Stored entries
=== Begin Enclosure ===

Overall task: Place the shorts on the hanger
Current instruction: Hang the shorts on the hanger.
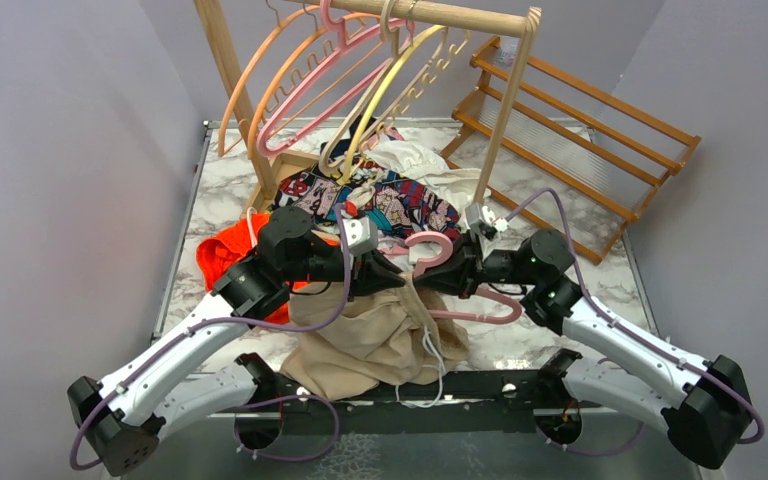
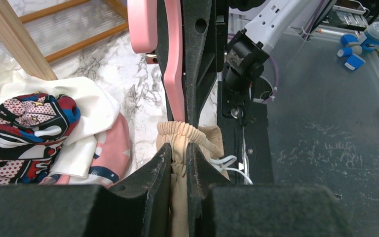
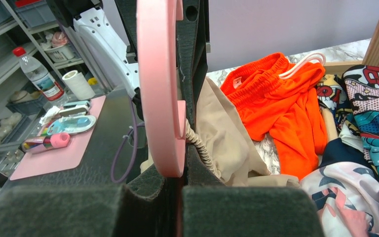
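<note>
Beige and baggy, the shorts (image 1: 375, 340) hang in a heap directly under the hanger (image 1: 430, 250). Their gathered waistband is drawn up right to the hanger's lower edge. The legs slump onto the marble worktop (image 1: 610, 285) below it, and the white drawstring (image 2: 229, 163) dangles just beside the waistband.

The left end effector (image 2: 179, 152) is clenched on the shorts. Its wrist view shows the elastic bunched tight between the pads (image 2: 158, 168), with pink plastic meeting the fabric just above.

The right end effector (image 3: 180, 173) is grasping the hanger, the pink arm sandwiched upright between its fingers and tan fabric just beside them. The two end effectors meet nose to nose at the hanger, up off the worktop.

Well to the left of the hanger lies an orange garment (image 1: 222, 252). Just behind the hanger sits a comic-print cloth (image 1: 400, 205). Farther behind and above the hanger runs a wooden rail (image 1: 460, 14).
</note>
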### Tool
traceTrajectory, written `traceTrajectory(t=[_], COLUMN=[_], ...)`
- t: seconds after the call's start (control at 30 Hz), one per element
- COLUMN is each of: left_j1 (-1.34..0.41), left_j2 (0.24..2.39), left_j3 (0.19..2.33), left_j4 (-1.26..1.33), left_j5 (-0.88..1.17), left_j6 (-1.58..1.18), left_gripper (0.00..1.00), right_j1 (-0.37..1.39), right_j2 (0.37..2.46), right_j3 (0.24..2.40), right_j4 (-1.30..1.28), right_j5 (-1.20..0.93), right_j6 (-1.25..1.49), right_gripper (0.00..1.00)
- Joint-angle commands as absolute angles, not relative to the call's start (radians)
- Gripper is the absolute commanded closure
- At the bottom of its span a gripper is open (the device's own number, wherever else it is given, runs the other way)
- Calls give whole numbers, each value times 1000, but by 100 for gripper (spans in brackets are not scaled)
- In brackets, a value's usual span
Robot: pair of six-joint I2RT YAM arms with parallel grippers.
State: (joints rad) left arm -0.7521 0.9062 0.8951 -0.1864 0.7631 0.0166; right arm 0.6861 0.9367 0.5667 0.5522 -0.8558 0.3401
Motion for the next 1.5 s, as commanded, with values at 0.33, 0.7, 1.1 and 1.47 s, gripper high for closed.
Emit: traceTrajectory(t=[0.33,0.7,1.1,1.47], left_j1=[-756,-758,-765,-765], left_j2=[852,928,925,862], left_j3=[870,918,915,1001], left_j4=[-7,177,113,90], left_j5=[701,750,766,750], left_j6=[-63,-216,-242,-237], left_gripper=[100,100,40,1], right_j1=[689,689,689,689], right_j2=[902,932,969,1022], right_j3=[553,570,480,437], right_j4=[552,684,1093,1303], right_j5=[-848,-856,-744,-673], right_j6=[352,452,719,838], right_gripper=[99,99,99,99])
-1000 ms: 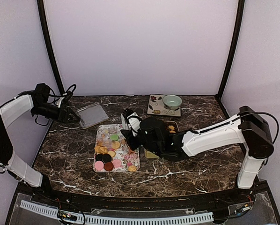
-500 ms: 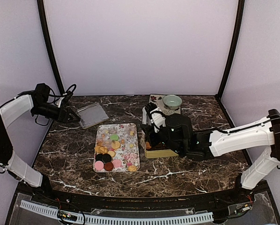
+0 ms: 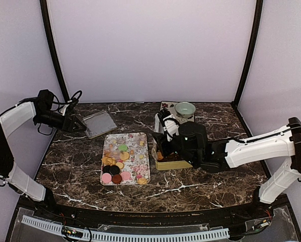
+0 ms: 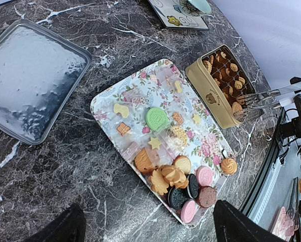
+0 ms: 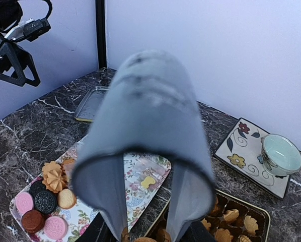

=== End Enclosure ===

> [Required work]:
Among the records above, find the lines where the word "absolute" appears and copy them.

> [Result]:
- Joint-angle commands as absolute angles, not relative to the call's start (radians)
- Gripper is the absolute commanded closure

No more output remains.